Still, Avnet wants more women to ask, "Who am I today?" While dressing, instead of "What will they think of me?

"Wake up in the morning and say," Wow, I'm beautiful! What will I wear today? Let's celebrate, "Avnet encourages.

This is also the spirit behind the "Love Yourself" message registered on all Avnet's clothing labels and a ubiquitous hashtag on his Instagram account. More than a marketing plan for the age of body positivity and #MeToo movement, the motto is also a mantra that Avnet strives to live.

"I think today we are seeing big changes in the world of fashion – both in professional collections and in the image of women's bodies," Avnet explains. its mark a 38 (US size 8). the smallest standards for most brands. Avnet also creates her creations up to size 44, which she says is larger than the maximum of 42 available in Israel.

"In the Middle East, we have curves, so it's important not to deny it," she says.

Avnet also defies industry standards by choosing to work in the Middle East instead of more obvious fashion capitals like London, Paris or New York. Several factors influenced this decision, including her desire to stay close to friends and family and the dream of starting her own family in Israel someday.

But Avnet also realized that in today 's global and digital economy, the physical location of its business does not count as much of the quality of the work.

Moreover, she attributes to her Israeli identity an essential ingredient in her daring creations.

"I have the courage of the Israeli people – do not be shy, say it aloud, in your face," she says. "I'm pretty proud to be Israeli and to be from Tel Aviv, I think it's one of the places [where] everything is going very fast, and we have a lot of" Inspiration because we have a complicated situation. "

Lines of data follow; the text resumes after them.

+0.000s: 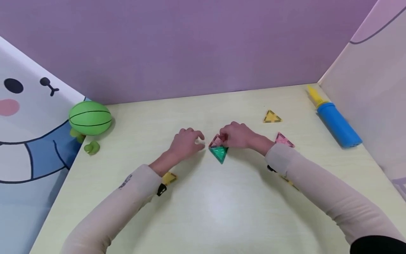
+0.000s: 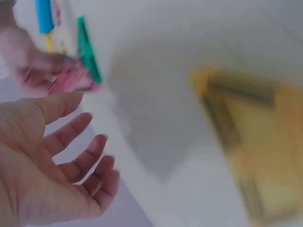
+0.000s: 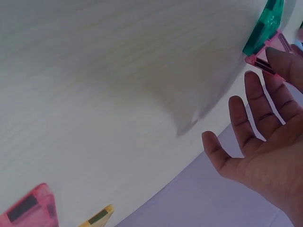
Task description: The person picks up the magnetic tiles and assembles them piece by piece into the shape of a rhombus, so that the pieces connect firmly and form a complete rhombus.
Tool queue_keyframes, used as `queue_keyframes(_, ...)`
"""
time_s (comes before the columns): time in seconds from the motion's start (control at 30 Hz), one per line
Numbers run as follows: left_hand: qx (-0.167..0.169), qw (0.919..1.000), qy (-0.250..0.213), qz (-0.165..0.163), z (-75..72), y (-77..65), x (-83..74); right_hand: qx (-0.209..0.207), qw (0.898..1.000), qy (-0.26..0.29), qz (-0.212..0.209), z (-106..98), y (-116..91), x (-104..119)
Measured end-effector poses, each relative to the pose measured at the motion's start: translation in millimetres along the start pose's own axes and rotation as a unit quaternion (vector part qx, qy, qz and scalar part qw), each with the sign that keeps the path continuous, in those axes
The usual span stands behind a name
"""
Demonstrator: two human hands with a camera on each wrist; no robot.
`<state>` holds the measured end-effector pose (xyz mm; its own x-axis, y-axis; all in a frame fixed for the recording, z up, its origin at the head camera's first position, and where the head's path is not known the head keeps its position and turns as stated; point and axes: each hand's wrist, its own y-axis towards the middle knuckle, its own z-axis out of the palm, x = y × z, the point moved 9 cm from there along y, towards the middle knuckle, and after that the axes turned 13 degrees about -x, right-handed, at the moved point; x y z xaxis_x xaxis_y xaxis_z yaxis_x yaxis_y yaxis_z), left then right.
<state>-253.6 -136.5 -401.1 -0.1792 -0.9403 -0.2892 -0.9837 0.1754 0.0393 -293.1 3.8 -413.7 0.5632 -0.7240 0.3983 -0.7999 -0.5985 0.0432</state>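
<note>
Between thumb and fingers, my right hand (image 1: pixel 237 135) pinches a translucent pink triangular tile (image 1: pixel 216 142). A green triangular tile (image 1: pixel 219 153) meets the pink one edge to edge, its point toward me. In the right wrist view, my thumb lies over the pink tile (image 3: pixel 258 63) and the other fingers spread loosely below. Just left of the pair is my left hand (image 1: pixel 187 144), fingers relaxed and holding nothing; the left wrist view shows its palm with a gap before the pink tile (image 2: pixel 73 81). A yellow tile (image 1: pixel 169 178) lies by my left wrist, partly covered by the sleeve.
A yellow triangular tile (image 1: pixel 272 117) and another pink tile (image 1: pixel 284 139) lie to the right. Another yellow tile (image 1: pixel 289 182) shows beneath my right sleeve. At the right edge is a blue pump (image 1: pixel 338 125) with a yellow nozzle; a green ball (image 1: pixel 90 118) sits at the left.
</note>
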Motion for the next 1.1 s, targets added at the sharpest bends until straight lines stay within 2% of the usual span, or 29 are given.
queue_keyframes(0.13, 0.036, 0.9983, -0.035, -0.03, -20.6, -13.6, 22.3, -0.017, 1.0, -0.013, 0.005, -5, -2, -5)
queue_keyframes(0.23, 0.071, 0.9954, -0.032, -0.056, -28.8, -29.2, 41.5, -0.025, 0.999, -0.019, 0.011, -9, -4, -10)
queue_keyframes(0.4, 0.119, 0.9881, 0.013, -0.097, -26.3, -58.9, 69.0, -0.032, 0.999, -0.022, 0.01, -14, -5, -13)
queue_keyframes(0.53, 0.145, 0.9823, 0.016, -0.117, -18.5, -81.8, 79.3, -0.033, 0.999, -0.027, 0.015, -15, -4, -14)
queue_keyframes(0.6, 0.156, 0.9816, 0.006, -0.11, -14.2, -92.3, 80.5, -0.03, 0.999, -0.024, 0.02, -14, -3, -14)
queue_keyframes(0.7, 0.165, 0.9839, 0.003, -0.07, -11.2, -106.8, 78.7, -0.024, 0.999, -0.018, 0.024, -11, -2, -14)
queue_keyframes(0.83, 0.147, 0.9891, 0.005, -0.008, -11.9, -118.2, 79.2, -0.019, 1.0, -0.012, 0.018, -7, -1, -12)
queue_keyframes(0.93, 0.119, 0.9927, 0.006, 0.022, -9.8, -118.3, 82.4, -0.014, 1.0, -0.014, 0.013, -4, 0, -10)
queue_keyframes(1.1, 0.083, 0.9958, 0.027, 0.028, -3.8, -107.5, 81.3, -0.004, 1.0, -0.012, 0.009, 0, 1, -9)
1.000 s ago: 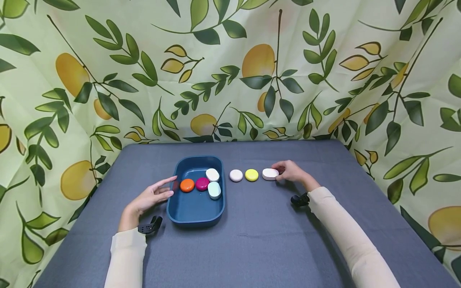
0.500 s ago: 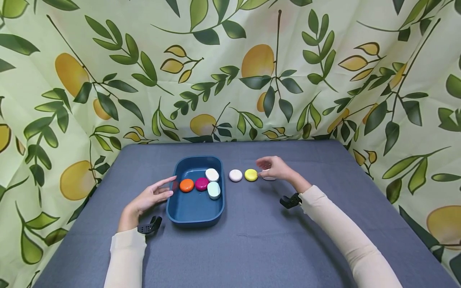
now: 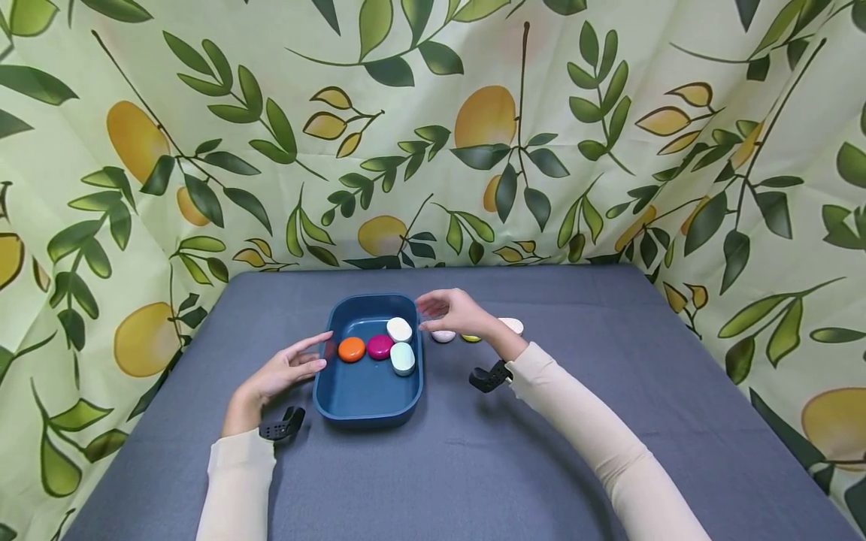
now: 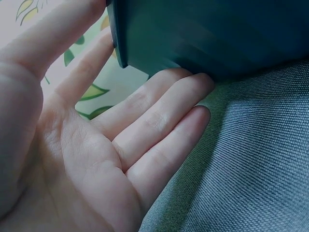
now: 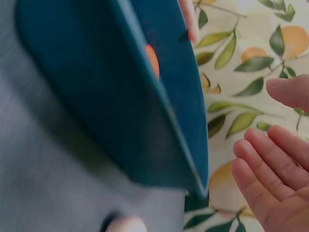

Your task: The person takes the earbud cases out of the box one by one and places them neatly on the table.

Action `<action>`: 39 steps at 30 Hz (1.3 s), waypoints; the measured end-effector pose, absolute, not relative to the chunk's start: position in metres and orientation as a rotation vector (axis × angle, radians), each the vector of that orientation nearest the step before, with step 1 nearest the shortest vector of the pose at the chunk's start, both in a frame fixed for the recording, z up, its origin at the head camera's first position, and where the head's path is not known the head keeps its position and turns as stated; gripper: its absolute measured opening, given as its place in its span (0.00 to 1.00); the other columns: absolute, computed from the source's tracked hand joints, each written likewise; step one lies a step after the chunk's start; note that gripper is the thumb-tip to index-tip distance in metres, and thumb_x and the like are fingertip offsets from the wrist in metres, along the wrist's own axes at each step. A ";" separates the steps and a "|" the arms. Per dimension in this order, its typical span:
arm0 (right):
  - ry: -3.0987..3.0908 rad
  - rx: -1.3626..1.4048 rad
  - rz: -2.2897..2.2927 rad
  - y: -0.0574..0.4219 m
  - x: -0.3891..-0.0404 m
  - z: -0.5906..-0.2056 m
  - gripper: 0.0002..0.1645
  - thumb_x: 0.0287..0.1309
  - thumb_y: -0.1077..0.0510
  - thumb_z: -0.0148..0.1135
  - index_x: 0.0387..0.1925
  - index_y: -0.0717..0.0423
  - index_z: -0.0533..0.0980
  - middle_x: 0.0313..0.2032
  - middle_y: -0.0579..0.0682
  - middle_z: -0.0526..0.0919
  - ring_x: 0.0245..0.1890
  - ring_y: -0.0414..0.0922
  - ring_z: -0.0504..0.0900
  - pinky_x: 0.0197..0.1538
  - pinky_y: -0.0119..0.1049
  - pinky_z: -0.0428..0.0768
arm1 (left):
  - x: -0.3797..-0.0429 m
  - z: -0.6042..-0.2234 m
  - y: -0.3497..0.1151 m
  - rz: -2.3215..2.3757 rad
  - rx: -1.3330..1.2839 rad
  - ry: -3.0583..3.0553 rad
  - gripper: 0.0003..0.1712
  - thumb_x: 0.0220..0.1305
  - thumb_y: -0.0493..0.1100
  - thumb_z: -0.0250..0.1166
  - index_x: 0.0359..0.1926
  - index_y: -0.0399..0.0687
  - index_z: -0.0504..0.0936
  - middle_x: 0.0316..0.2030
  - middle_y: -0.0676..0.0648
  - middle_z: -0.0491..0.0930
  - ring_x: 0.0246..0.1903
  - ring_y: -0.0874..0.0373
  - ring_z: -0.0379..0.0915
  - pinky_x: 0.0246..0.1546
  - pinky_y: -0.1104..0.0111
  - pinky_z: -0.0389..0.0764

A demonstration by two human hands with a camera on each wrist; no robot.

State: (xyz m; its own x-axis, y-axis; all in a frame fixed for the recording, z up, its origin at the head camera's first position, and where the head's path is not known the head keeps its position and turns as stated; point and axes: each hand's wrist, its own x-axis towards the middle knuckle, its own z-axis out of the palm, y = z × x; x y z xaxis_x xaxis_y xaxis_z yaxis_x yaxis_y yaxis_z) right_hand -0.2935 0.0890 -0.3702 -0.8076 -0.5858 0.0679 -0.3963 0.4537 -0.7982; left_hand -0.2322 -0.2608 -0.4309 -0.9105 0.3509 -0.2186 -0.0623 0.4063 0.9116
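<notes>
My left hand (image 3: 287,372) touches the left wall of a dark blue tray (image 3: 367,421) with extended fingers; in the left wrist view its fingertips (image 4: 195,84) meet the tray's side. My right hand (image 3: 460,312) hovers at the tray's right rim with nothing in it; the right wrist view shows its fingers (image 5: 270,166) spread from the thumb. Inside the tray lie a glossy orange disc (image 3: 351,349), a magenta disc (image 3: 380,346), a white oval piece (image 3: 399,330) and a pale mint oval piece (image 3: 402,359).
Right of the tray, a white disc (image 3: 443,337), a mostly hidden yellow disc (image 3: 471,339) and another white oval piece (image 3: 512,325) lie in a row behind the right hand and wrist. A leaf-patterned curtain (image 3: 379,188) hangs behind the grey cloth-covered table (image 3: 433,481).
My right hand has left the white oval piece at the row's right end and moved left, over the yellow and white discs, to the tray's right rim. The left hand has stayed put.
</notes>
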 end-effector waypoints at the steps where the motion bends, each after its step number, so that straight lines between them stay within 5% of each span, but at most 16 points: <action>1: 2.476 -0.867 -1.280 0.081 -0.294 -0.369 0.29 0.55 0.62 0.67 0.58 0.68 0.73 0.54 0.67 0.80 0.54 0.58 0.81 0.59 0.43 0.81 | -0.232 -0.431 -0.261 1.510 0.249 2.291 0.39 0.69 0.49 0.58 0.75 0.49 0.53 0.71 0.28 0.56 0.68 0.33 0.60 0.64 0.48 0.72; 10: 2.366 -0.930 -1.340 0.016 -0.293 -0.371 0.29 0.54 0.63 0.67 0.58 0.69 0.72 0.53 0.67 0.81 0.50 0.53 0.83 0.55 0.32 0.83 | -0.233 -0.432 -0.262 1.522 0.288 2.289 0.39 0.69 0.49 0.58 0.75 0.46 0.52 0.70 0.27 0.59 0.65 0.36 0.65 0.63 0.49 0.74; 20: 2.402 -0.785 -1.398 -0.022 -0.297 -0.389 0.27 0.54 0.61 0.69 0.56 0.65 0.76 0.50 0.61 0.84 0.50 0.52 0.84 0.53 0.32 0.83 | -0.233 -0.433 -0.263 1.531 0.319 2.289 0.39 0.69 0.48 0.58 0.74 0.45 0.53 0.70 0.28 0.59 0.65 0.37 0.65 0.63 0.49 0.74; 39: 2.578 -0.599 -1.026 -0.048 -0.296 -0.415 0.30 0.52 0.60 0.71 0.59 0.57 0.75 0.59 0.54 0.80 0.59 0.47 0.78 0.66 0.38 0.75 | -0.231 -0.432 -0.263 1.527 0.302 2.274 0.39 0.69 0.50 0.58 0.75 0.47 0.52 0.70 0.28 0.58 0.68 0.34 0.61 0.64 0.48 0.72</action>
State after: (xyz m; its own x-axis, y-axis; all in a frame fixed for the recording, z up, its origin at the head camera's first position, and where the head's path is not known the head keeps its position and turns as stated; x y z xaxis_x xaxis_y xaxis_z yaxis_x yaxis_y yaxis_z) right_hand -0.2960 -0.0483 -0.4148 -0.8674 -0.4825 -0.1218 -0.2667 0.6574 -0.7048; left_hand -0.2307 -0.2633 -0.4321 -0.9035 0.3825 -0.1933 -0.0342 0.3852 0.9222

Israeli fashion designers are innovative because they must be, and because of the many influences that converge in a small country of diverse immigrants. Large-scale textile factories are no longer supported by the Israeli government – as they were in the 1960s and 1970s, before the industry collapsed during the economic crisis of the 1980s. And while the industry has seen a modest resurgence since the 1990s, Avnet says the fight continues for designers still operating from Tel Aviv just leading to greater creativity.

Working with a small team of three, Avnet takes on advertising and communications internally, and is heavily involved in the adaptation and creation of each of his creations. For the time being, she works mainly on dresses that are only available to order, but hopes that New Yorkers, Londoners and Parisians will one day be able to buy Shahar Avnet ready-to-wear outfits.

But a word of warning for all those hoping to join Zendaya, Netta and Beyoncé: The drawings are for women who can enter a room and not be afraid that everyone turns their heads and look. In other words, they will need some of the chutzpah Avnet has already shown in his short but promising career.